## Prompt
Starting at the line that contains "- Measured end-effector" and stopping after the line that contains "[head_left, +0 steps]", transcribe the listing below exactly; do not include any pictures.

────────────────────────────────────────

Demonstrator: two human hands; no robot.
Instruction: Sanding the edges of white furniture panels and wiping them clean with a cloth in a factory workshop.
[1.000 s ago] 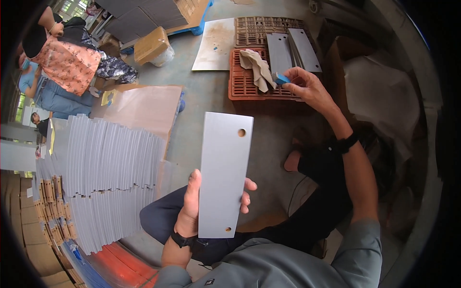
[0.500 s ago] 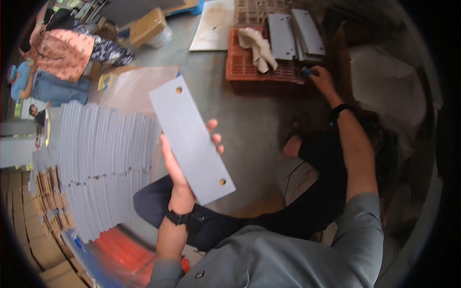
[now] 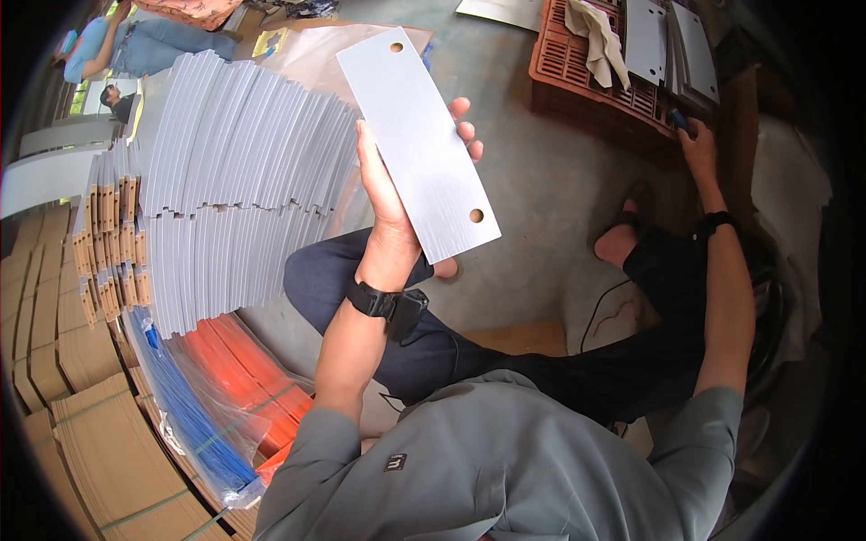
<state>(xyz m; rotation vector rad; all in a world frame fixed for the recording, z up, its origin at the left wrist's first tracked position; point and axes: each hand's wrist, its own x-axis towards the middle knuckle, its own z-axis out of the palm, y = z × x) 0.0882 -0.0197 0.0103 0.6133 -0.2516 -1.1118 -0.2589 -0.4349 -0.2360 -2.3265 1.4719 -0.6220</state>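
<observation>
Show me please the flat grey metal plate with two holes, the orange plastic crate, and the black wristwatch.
Flat grey metal plate [image 3: 417, 135]: head view, middle of its face.
Orange plastic crate [image 3: 577, 86]: head view, its near side wall.
Black wristwatch [image 3: 372, 298]: head view, its strap on the left wrist.

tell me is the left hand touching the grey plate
Touching: the head view shows the left hand gripping the grey plate, fingers wrapped over its edge.

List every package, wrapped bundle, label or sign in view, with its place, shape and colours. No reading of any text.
Clear plastic-wrapped bundle: lower left, long orange and blue strips, strapped.
Cardboard stacks: far left edge, flat brown sheets, banded.
Orange plastic crate: upper right on the floor, slatted, holding a cloth and grey panels; right hand at its edge.
Small patch: on the grey shirt, dark square.
No signs or screens visible.
</observation>
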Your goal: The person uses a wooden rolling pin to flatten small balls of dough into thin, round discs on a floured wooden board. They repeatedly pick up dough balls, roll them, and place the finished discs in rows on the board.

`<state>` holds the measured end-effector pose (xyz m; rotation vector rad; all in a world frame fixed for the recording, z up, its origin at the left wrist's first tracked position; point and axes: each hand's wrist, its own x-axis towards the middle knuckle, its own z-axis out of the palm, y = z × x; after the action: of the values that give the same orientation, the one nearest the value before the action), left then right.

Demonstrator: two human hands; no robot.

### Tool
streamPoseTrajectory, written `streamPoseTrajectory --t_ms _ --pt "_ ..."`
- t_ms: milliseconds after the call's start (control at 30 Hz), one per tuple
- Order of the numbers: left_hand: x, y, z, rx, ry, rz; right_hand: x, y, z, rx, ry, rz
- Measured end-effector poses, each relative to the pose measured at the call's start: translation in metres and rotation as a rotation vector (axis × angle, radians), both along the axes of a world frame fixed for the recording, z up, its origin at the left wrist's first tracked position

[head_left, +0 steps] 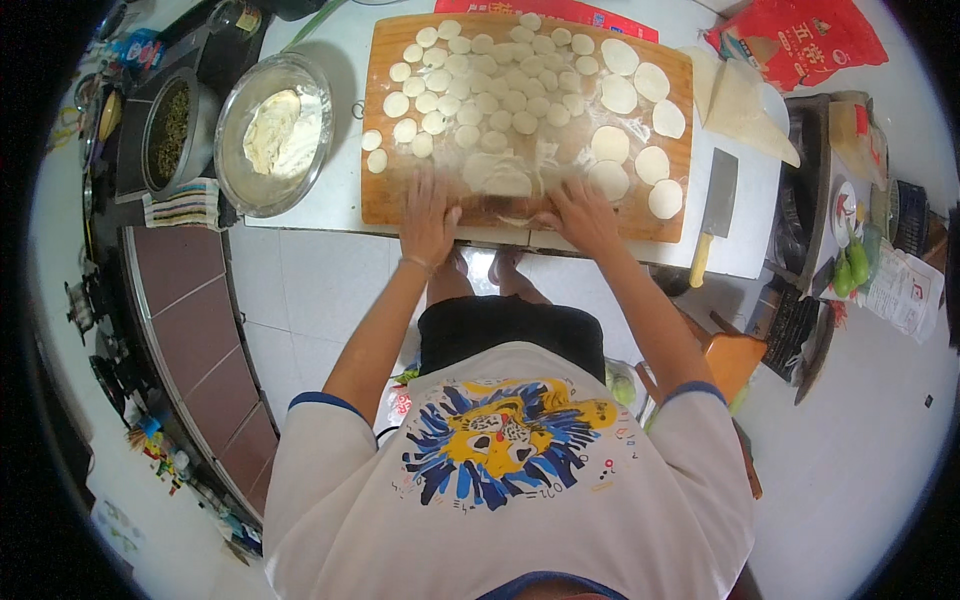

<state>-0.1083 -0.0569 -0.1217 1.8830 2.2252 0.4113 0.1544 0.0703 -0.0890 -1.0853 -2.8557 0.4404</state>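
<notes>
At the near edge of the wooden board (375,205), my left hand (430,218) and my right hand (582,215) press on the two ends of a rolling pin (497,208). The pin is a brownish bar, smeared by motion. Just beyond it lies a flattened sheet of pale dough (497,175), also blurred. My fingers are partly smeared, and the pin's ends are hidden under my hands. Many small dough discs (487,82) cover the board's middle and left. Along its right side lie larger rolled wrappers (610,144).
Left of the board stands a steel bowl (228,150) with dough (272,132). Further left is a pot (205,125) of dark green filling. A cleaver (720,190) lies at the right, its handle over the table edge. Behind it are a pale cloth (745,105) and red bag (800,45).
</notes>
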Motion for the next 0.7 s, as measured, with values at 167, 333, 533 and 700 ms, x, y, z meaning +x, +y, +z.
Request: streamPoseTrajectory --t_ms 167,333,533,700 --pt "-0.008 0.074 0.027 0.004 0.057 0.063 -0.032 0.052 -0.009 0.24 0.109 -0.282" --pt "0.004 0.012 0.019 0.024 -0.004 -0.029 0.006 -0.004 -0.007 0.176 0.053 -0.164" --pt "-0.009 0.055 0.028 0.196 0.122 0.096 -0.006 0.017 -0.009 0.208 0.171 0.038" --pt "0.042 0.034 0.035 -0.045 0.074 0.161 0.017 0.014 -0.007 0.096 0.223 -0.208"
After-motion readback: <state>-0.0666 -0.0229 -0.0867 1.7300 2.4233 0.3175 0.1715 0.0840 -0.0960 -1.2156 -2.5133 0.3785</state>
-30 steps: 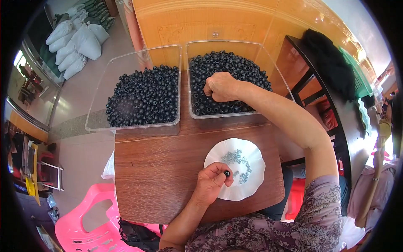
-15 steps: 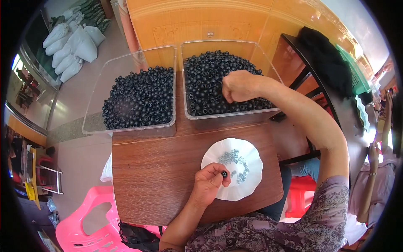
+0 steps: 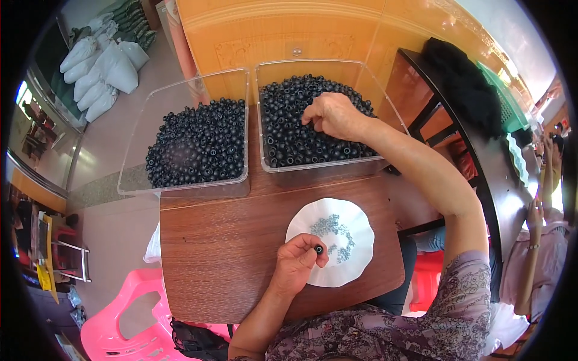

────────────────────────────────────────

## Solution to this exercise
- Measured end-effector poses, each relative to the pose measured at the call's start: translation in metres and rotation as a rotation vector (axis × angle, radians), both along the axes of a world frame fixed for the recording, z up, its origin at the left wrist's first tracked position

[head_left, +0 steps] 

The output requires nothing else.